**Task item**
Word for word, restate the lines of the data from the first through the one containing "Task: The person", and nothing else.
-- Material provided follows --
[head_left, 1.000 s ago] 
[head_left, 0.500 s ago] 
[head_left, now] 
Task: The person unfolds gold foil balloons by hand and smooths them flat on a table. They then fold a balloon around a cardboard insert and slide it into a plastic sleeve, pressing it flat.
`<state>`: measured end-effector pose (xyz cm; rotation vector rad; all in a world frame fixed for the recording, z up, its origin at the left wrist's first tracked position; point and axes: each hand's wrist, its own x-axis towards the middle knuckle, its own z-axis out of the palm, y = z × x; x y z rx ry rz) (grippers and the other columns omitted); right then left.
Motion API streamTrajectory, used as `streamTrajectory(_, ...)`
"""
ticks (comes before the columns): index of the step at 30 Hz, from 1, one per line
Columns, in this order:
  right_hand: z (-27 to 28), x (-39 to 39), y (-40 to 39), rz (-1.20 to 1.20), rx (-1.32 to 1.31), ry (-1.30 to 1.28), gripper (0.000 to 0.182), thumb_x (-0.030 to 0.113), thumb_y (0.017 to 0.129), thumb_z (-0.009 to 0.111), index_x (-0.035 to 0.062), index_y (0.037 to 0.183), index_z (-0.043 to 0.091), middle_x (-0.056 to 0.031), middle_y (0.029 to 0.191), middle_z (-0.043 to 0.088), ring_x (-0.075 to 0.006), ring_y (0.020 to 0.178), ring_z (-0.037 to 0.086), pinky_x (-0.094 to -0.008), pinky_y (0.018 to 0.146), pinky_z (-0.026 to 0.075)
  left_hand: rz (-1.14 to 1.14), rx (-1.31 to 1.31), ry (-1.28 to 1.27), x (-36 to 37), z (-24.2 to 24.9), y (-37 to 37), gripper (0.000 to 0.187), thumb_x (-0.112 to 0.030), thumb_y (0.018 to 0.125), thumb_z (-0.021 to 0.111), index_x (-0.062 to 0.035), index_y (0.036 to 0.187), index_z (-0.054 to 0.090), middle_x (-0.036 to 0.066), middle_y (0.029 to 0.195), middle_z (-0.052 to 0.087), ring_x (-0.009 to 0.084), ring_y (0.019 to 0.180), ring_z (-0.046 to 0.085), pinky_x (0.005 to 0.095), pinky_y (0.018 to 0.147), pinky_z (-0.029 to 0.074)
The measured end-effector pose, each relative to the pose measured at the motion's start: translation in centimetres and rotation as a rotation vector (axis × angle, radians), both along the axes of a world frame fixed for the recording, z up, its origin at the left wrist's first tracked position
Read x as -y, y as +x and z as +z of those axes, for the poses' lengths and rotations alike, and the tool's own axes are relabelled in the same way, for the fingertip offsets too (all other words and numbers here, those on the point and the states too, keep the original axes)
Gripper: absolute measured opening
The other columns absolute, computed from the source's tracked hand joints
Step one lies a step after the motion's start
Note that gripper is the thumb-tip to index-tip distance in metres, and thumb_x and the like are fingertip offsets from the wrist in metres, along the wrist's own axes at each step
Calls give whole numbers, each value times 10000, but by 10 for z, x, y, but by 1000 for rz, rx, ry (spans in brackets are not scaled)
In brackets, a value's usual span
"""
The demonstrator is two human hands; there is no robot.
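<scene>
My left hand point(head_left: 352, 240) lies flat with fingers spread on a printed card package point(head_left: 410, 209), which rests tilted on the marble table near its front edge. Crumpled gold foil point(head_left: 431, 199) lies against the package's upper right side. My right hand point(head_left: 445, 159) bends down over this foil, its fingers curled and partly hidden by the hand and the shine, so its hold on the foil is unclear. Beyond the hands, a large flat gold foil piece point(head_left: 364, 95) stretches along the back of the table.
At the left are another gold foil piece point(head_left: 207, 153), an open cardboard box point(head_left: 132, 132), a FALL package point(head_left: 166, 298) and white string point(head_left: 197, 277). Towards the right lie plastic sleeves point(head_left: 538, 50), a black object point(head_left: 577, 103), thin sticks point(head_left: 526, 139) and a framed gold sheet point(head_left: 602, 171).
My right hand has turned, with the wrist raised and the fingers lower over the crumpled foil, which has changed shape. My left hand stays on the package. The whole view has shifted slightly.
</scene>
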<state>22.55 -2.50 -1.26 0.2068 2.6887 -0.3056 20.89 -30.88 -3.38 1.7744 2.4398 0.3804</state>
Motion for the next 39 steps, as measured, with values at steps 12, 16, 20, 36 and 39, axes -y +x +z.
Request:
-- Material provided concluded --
**Answer below**
[head_left, 1.000 s ago] 
[head_left, 0.500 s ago] 
[head_left, now] 
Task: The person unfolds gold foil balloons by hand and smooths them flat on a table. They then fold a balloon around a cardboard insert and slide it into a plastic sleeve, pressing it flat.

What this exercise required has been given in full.